Edington was treasurer from 1345 until 1356. His reputation was that he loved the king's advantage more than that of the community; and his career is specially associated with the issue of base coinage in 1351 (Chron. Angl. p. 29; Walsingham, Hist. Angl. i. 275 f.) On 27 Nov. 1356 he was made chancellor (Rymer, iii. pt. i. 344), a post which he held for a little more than six years. At last, on 10 May 1366, he was elected by the royal desire to the archbishopric of Canterbury, on the death of Simon Islip; but his growing infirmities forbade his acceptance of it (Le Neve, i. 19). He died the following autumn, the date being given in Langham's register as 8 Oct., but in the ‘Obituarium Cantuariense’ (Wharton, Anglia Sacra, i. 317) and the ‘Eulogium Historiarum’ a day earlier, while at Salisbury his ‘obit’ was kept on 11 Oct. (Jones, l.c.) He was buried at Edington.

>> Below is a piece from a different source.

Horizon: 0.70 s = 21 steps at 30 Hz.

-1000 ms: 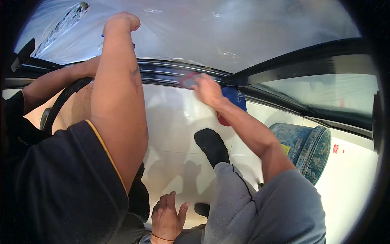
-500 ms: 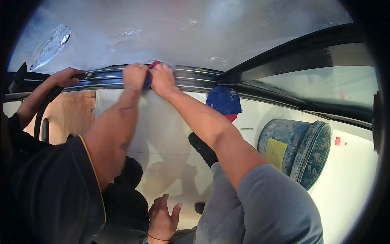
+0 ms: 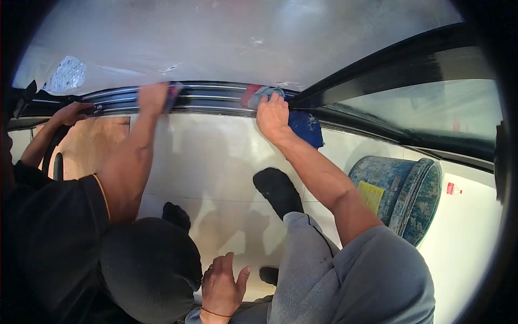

He left his estate towards the continuation of the fabric of his cathedral and the completion of his chantry, but the amount was diminished by a claim for the dilapidations of the see, for which he was held responsible.
The name is spelled variously with i or y, t or d, with or without a g, and by Leland with an initial H.
[T. Rudborne's Hist. epit., in Wharton's Anglia Sacra, i. 286; Successio Episcoporum Wintoniensium, ib. p. 317; Birchington's Vitæ Archiep. Cant. ib. p. 46; Eulogium Historiarum, iii. 240, ed. F. S. Haydon, Rolls Series, 1863; Murray's Handbook to the Cathedrals of England, Southern Division, pt. i. pp. 1–8, 46; Woodward's Hampshire, i. 67, 100 ff.]